Oh trust me I am at the point where the swelling has gone down and the sutures are all most gone and its amazing how normal it looks. In a year you wouldn’t even know. I will say pictures on line are usually of people early on and is a little miss leading of how everything will look in the end.
pictures on line are usually of people early on and is a little miss leading of how everything will look in the end.
I spent so much time looking for more normal pictures of a post-op vagina. Someone in a discord I’m in shared theirs and it had me ecstatic. I doubt any of this was necessary, if I have the dysphoria I’m probably gonna do it anyways right? 🤷♀️ Thanks for saying this.
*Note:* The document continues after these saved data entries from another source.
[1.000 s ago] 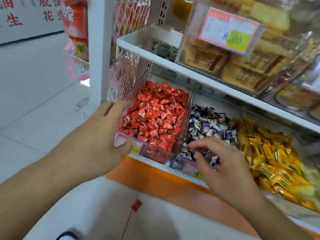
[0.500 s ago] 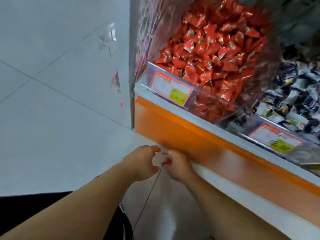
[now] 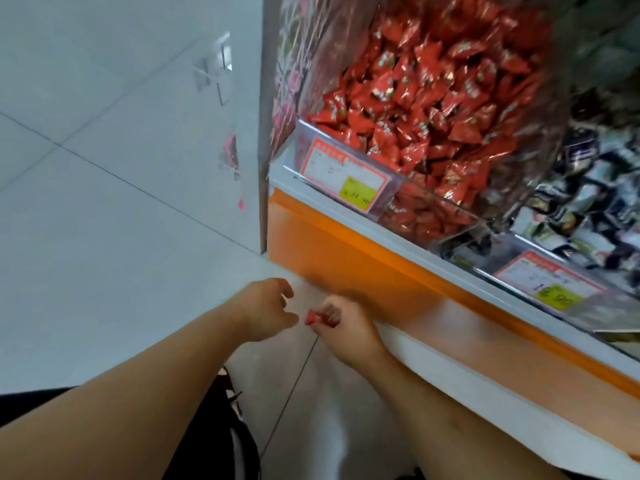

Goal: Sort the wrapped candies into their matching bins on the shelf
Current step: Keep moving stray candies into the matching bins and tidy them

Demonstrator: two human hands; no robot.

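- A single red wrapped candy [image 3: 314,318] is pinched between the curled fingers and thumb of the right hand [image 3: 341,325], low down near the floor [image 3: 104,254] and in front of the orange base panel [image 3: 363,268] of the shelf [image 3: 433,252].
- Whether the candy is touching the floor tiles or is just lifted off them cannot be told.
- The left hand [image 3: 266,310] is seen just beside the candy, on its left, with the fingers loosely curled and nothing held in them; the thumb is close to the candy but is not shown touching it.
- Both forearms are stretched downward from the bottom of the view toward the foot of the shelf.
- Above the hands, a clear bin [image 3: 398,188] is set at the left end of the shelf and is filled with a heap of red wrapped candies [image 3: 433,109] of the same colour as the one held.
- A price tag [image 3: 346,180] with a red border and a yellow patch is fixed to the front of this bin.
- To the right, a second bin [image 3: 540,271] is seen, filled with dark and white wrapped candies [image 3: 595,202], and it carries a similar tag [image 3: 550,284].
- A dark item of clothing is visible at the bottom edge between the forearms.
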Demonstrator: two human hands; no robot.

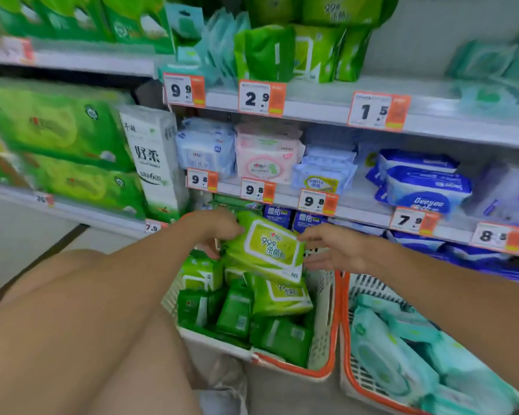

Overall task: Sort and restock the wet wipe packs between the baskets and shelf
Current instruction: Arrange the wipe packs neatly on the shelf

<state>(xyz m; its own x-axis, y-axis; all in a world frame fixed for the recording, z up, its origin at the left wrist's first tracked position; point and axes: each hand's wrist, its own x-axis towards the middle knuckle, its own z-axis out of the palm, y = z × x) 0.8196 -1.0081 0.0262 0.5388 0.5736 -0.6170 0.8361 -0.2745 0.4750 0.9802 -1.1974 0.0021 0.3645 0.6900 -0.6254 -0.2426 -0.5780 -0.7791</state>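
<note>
My left hand grips the upper left end of a light green wet wipe pack, which hangs tilted above the left basket. That white basket with an orange rim is full of several green packs. My right hand reaches to the pack's right edge with its fingers spread, touching or almost touching it. The right basket holds several teal packs. Behind, the shelf carries blue and pink wipe packs.
Green tissue bundles fill the shelves at left, beside a tall white tissue pack. Orange price tags line the shelf edges. My bare knee fills the lower left. Green pouches stand on the upper shelf.
</note>
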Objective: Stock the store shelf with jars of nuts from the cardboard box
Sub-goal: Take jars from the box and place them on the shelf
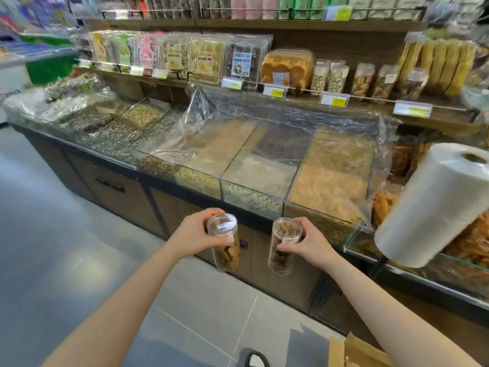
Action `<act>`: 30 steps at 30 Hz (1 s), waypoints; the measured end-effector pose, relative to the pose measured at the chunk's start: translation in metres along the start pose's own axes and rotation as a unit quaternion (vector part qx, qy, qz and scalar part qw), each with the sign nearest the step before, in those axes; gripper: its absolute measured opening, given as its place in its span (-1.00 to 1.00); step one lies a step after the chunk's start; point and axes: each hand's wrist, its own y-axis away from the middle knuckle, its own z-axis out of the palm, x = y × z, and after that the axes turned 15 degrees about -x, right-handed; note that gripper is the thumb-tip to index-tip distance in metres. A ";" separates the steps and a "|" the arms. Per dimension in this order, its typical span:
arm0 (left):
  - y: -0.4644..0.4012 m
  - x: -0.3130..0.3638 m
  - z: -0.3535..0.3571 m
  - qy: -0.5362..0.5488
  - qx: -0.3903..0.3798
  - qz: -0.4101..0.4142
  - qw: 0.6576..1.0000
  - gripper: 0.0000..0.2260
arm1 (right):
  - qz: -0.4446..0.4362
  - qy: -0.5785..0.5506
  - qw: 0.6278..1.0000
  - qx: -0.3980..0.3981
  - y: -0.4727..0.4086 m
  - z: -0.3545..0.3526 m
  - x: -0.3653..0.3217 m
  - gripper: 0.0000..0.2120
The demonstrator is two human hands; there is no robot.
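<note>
My left hand [194, 234] grips a clear plastic jar of brown nuts [226, 245] near its lid, holding it upright in front of the counter. My right hand [309, 242] grips a second clear jar of nuts [283, 247] the same way, a little to the right. Both jars hang in the air below the bulk bins. On the wooden shelf [370, 102] at the back right stand several similar jars [362, 79] behind yellow price tags. A flap of the cardboard box [357, 350] shows at the bottom right, by my right forearm.
Glass bulk bins [259, 176] covered in plastic film run along the counter between me and the shelf. A large roll of plastic bags [434, 205] juts out at the right. Wooden cabinet doors [119, 192] sit below the counter. Grey floor tiles [206, 313] lie underfoot.
</note>
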 end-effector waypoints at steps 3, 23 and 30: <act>-0.057 -0.003 -0.043 0.014 0.004 0.001 1.000 -0.39 | 0.003 -0.009 1.000 0.003 -0.058 -0.025 -0.020 -0.37; -0.379 0.053 -0.215 -0.108 -0.101 0.179 0.973 -0.43 | 0.071 -0.038 0.972 0.221 -0.240 -0.158 -0.095 -0.44; -0.468 0.116 -0.187 -0.103 -0.175 0.244 0.948 -0.40 | 0.110 -0.052 0.937 0.327 -0.217 -0.236 -0.094 -0.43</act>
I can’t wait, I’m so excited.
If I understand it correctly, it’s also positioned where even the fun button is roughly where a cis woman would have hers. Like, again… that’s some serious attention to detail I believe is incredibly appreciated by everyone who undergoes this surgery, isn’t it?
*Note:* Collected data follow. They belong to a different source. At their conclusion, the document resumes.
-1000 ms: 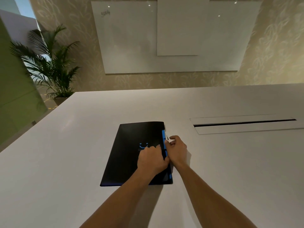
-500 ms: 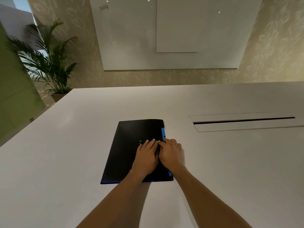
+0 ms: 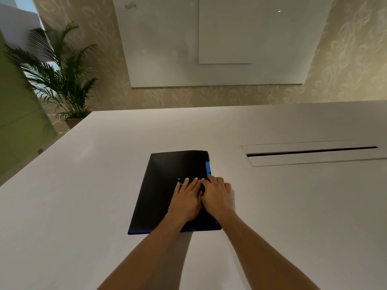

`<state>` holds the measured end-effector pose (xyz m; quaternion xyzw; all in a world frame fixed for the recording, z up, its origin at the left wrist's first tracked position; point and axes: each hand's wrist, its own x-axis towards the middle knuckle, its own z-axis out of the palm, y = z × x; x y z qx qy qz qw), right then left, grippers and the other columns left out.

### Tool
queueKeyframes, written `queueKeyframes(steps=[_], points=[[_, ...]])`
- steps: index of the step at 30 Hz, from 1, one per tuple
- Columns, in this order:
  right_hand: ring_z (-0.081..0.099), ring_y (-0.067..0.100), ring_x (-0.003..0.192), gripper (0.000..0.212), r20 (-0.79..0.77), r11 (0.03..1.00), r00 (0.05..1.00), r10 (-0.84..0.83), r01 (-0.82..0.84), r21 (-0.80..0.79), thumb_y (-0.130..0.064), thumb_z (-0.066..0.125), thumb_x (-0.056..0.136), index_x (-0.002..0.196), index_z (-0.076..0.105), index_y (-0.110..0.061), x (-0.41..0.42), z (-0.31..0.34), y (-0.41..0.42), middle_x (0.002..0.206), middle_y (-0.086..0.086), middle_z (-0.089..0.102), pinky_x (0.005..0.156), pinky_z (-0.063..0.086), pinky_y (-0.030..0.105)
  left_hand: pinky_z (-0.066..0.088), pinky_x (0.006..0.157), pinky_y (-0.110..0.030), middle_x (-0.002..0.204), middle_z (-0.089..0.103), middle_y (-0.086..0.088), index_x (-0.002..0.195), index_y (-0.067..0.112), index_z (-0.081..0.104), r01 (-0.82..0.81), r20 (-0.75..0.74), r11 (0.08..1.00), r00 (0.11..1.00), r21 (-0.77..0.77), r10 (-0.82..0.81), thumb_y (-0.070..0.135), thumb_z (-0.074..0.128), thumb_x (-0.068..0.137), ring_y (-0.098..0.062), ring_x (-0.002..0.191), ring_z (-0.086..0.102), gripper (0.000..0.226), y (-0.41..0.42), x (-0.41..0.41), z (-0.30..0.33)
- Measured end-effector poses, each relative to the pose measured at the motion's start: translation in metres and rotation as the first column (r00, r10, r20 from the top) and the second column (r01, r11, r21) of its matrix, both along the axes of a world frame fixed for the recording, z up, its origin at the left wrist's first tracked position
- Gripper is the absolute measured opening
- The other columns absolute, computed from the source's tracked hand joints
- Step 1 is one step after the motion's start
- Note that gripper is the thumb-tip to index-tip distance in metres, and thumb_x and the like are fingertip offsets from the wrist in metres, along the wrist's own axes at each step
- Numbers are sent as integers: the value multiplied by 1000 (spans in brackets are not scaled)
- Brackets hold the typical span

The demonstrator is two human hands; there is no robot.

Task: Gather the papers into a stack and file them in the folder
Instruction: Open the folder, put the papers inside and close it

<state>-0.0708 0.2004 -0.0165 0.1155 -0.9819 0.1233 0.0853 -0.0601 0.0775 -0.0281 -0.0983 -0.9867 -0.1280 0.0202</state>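
A black folder [image 3: 165, 185] with a blue right edge lies closed on the white table [image 3: 83, 206]. My left hand [image 3: 186, 197] rests flat on its cover, fingers spread and pointing away from me. My right hand [image 3: 217, 195] lies flat beside it, over the folder's right part and its blue edge, touching the left hand. Neither hand grips anything. No loose papers are visible; whatever is inside the folder is hidden.
A long cable slot [image 3: 312, 152] with a lid is set into the table to the right of the folder. A potted palm [image 3: 56, 80] stands beyond the table's far left corner. A whiteboard [image 3: 209, 40] hangs on the far wall.
A second ago both hands were curled at the folder's blue right edge. They have since flattened out on the cover, and have barely moved in the last half second.
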Motion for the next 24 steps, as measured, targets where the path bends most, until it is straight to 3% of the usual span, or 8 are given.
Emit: queueKeyframes(steps=[9, 13, 15, 17, 20, 24], points=[[44, 26, 129, 42, 27, 1000, 1000, -6, 6, 29, -32, 41, 101, 142, 42, -20, 5, 6, -2, 144, 7, 45, 107, 35, 42, 0, 118, -44, 161, 15, 0, 153, 24, 14, 13, 25, 998, 1000, 57, -15, 36, 23, 103, -23, 148, 4, 52, -1, 0, 5], [44, 27, 128, 47, 48, 997, 998, -47, 50, -57, -28, 46, 98, 144, 39, -19, 16, 9, -1, 144, 9, 44, 107, 36, 41, 12, 119, -44, 151, 39, -6, 143, 21, 41, -14, 1, 961, 1000, 277, 15, 28, 43, 99, -24, 143, 26, 45, -4, 6, 17], [51, 26, 118, 46, 38, 986, 994, -104, 108, -130, -29, 50, 94, 139, 43, -16, 22, 12, 1, 132, 10, 53, 100, 42, 39, 23, 115, -49, 139, 53, -4, 131, 21, 56, -101, -92, 943, 986, 318, 137, 27, 51, 95, -20, 133, 42, 36, -10, 11, 23], [57, 25, 104, 39, 61, 966, 987, -150, 160, -205, -33, 51, 93, 126, 52, -14, 27, 16, 4, 114, 9, 60, 91, 49, 40, 21, 112, -58, 138, 52, 1, 127, 26, 57, -304, -139, 923, 930, 235, 341, 34, 53, 92, -19, 132, 41, 37, -22, 17, 28], [62, 24, 90, 37, 187, 922, 968, -166, 220, -319, -43, 54, 91, 109, 58, -12, 32, 20, 12, 99, 7, 63, 80, 55, 43, 16, 107, -64, 147, 38, -5, 136, 26, 45, -572, -8, 798, 812, 191, 584, 45, 51, 87, -31, 139, 26, 53, -44, 27, 34], [62, 21, 83, 43, 288, 910, 942, -174, 266, -318, -56, 58, 87, 100, 52, -15, 36, 20, 15, 94, 4, 61, 68, 52, 35, 30, 103, -56, 142, 40, -15, 141, 20, 32, -661, 122, 721, 749, 207, 651, 52, 54, 84, -38, 127, 40, 69, -60, 38, 37]])
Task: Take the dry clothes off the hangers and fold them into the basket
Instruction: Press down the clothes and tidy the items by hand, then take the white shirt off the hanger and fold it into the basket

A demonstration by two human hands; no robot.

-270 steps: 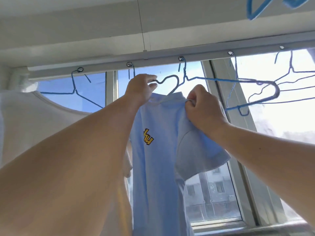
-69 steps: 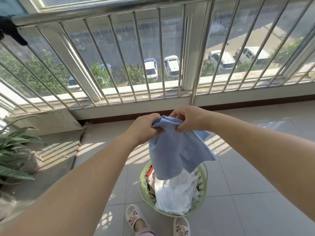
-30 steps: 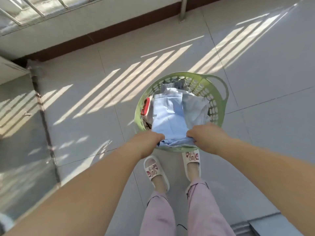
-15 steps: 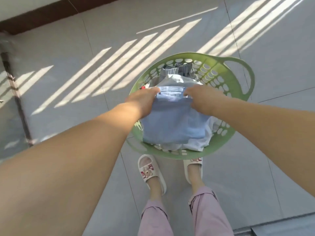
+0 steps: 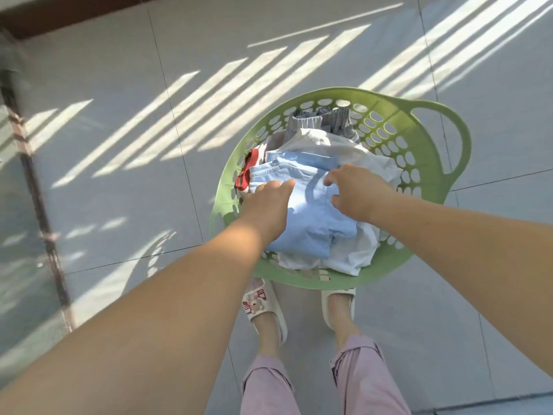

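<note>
A folded light blue shirt (image 5: 311,214) lies on top of the pile in the green laundry basket (image 5: 434,136). My left hand (image 5: 269,202) rests flat on the shirt's left side, fingers straight. My right hand (image 5: 356,193) hovers over its right side with fingers loosely curled, holding nothing. Under the blue shirt lie a white garment (image 5: 353,253), grey trousers with an elastic waist (image 5: 323,118) at the far side, and a red item (image 5: 247,172) at the left.
The basket stands on a grey tiled floor (image 5: 149,145) striped with sunlight. My feet in white slippers (image 5: 264,310) stand just in front of the basket. A dark frame edge (image 5: 39,205) runs along the left.
Both hands have let go of the blue shirt's folded edge. The shirt now lies flat in the basket, and my hands have drawn back toward me over it.
</note>
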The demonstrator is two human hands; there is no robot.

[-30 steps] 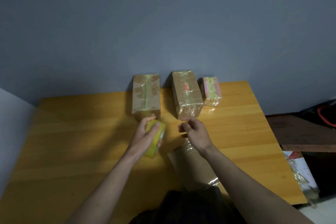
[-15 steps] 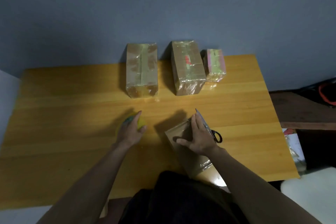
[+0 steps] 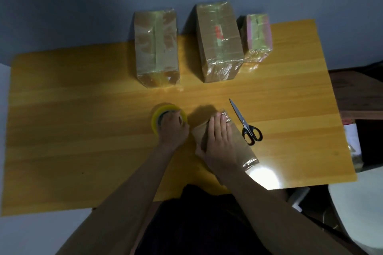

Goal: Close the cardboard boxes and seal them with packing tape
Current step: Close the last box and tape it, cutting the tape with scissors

Well if they didn’t I wouldn’t have gotten then surgery.
I guess I was under the impression that there wasn’t that much thought put into it, for whatever reason. But I’m both relieved and excited to learn otherwise.
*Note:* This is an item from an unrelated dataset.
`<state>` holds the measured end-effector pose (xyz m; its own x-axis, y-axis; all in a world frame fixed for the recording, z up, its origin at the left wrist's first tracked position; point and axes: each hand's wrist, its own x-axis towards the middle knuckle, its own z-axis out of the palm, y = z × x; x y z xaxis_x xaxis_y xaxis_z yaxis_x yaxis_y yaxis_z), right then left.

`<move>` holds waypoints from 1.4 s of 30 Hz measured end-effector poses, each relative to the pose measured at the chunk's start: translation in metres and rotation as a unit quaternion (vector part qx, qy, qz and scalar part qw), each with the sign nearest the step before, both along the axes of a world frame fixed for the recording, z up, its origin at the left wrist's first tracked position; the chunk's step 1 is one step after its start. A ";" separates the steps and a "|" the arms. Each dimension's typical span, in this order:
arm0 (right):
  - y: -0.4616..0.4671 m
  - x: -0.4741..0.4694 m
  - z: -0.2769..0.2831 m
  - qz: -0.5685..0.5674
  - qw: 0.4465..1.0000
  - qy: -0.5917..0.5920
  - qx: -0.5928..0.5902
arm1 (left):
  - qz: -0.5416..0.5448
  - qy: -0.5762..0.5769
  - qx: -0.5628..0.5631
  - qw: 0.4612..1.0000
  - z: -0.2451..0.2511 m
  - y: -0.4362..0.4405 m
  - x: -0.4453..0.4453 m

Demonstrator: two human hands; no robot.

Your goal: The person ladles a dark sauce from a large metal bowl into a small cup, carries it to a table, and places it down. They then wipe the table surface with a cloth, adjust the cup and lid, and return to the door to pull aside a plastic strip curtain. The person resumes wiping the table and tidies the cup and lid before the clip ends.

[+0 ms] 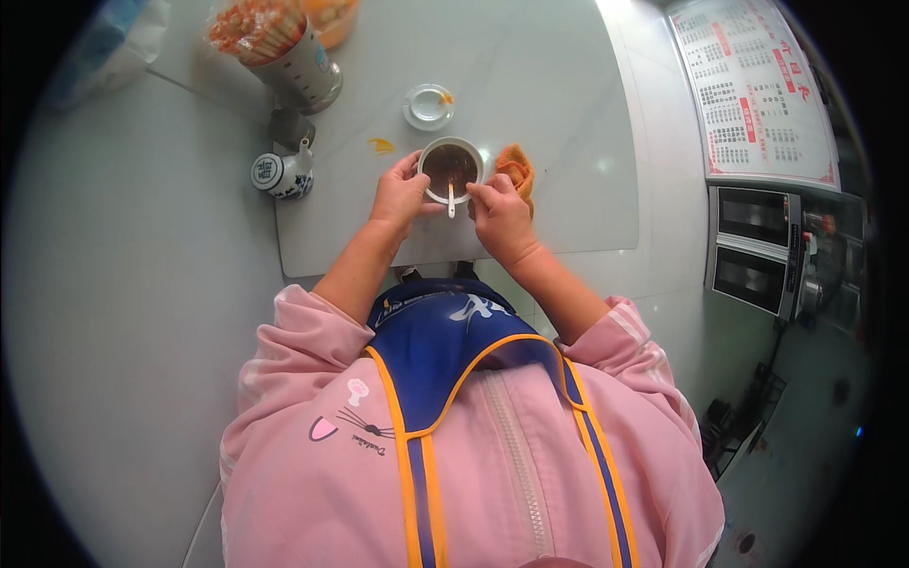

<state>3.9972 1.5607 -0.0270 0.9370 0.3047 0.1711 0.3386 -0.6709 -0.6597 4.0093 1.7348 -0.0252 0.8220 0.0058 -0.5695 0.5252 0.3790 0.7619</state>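
A small white round jar (452,140) stands at the table's near side, filled with dark brown sauce (447,163). A small white spoon (451,201) lies over its near rim, its inner end stained orange. My left hand (400,193) is wrapped around the jar's left side, thumb at the rim. On the other side, the fingers of my right hand (501,211) pinch the jar's right rim; their exact contact is partly hidden. Beyond the jar rests a white lid (428,105) with an orange stain. A folded orange cloth (517,174) lies right beside my right hand.
An orange-yellow smear (381,145) marks the table (575,206). Leftward stand a blue-and-white teapot (282,175), a dark container (291,128) and a metal holder (302,74) of wrapped chopsticks (259,28). An orange basket (330,18) is behind them. The wall (156,248) borders the table's left.
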 end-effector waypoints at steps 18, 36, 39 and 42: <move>-0.031 -0.002 0.027 -0.170 0.800 0.440 0.370 | -0.010 0.017 0.013 1.000 0.002 -0.001 0.002; -0.003 -0.011 -0.004 -0.052 0.971 0.171 0.157 | 0.001 0.029 0.001 1.000 -0.011 0.002 -0.003; -0.007 -0.015 -0.005 -0.105 0.969 0.157 0.156 | 0.002 0.025 0.005 1.000 -0.013 0.004 -0.005; -0.019 -0.017 0.002 -0.179 0.912 0.270 0.250 | -0.026 0.077 0.065 0.995 -0.006 0.011 -0.010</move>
<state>3.9806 1.5421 -0.0248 0.9497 -0.0273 -0.3118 -0.3088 -0.2445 -0.9192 3.9994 1.7453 -0.0312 0.7264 0.0468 -0.6857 0.6559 0.2510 0.7119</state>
Well if you have questions feel free to ask.
That’s really kind of you. There’s one thing, actually, I’ve read that you have to have proper hair removal beforehand, at least on the skin they intend to draft?
Does make sense, I guess
It is highly recommended you get hair removal. The surgeon you get with will have a recommendation for the exact location that needs hair removed from. That being said the Crane Center I went though will tell you if there is reasons you can’t they can still preform the surgery, you will just have more chance of infection and well hair inside.
The biological formula was there all along. The parts of a vagina have direct analogs in the parts of a penis. The surgery itself is nothing short of a medical marvel. Having had it myself, there is an undeniable sense of wonder about the entire thing. It’s a surgery that has been talked about and wanted since at least the time of Elgabalus, who famously wanted to have it done. The fact that we can actually do it now and that it looks and functions so similarly, is absolutely amazing.
Wow! Giwtwm. Have had less sex drive than my peers my whole life. Hoping transition will get me mentally to where you are now (horny) 😏
Well I’m sorry you’re that small minded and unable to accept any inquiries or opinions that don’t completely align with your own. I hope you somehow gain the ability to celebrate acceptance of others and their opinions on your long journey in life.
Ummm what?
Sorry SamanthaLie, that comment above wasn’t meant for you - it was directed toward LadyAutumn who feels that my asking questions of members here is somehow an attempt to hurt or ridicule them, when nothing could be further from the truth. All I’m trying to do is learn more about trans people - why is that a crime, and why is that not something people are OK with. My view is, if you want support, you need to be open to letting people learn about who you are.
This isn’t a space for you. This is a space for transfeminine people. Google exists, and there are plenty of other online forums for you to peruse for detailed explanations on what trans people are. This space is not that. End of story.
Well I’m sorry you’re that small minded and unable to accept any inquiries or opinions that don’t completely align with your own. I hope you somehow gain the ability to celebrate acceptance of others and their opinions on your long journey in life.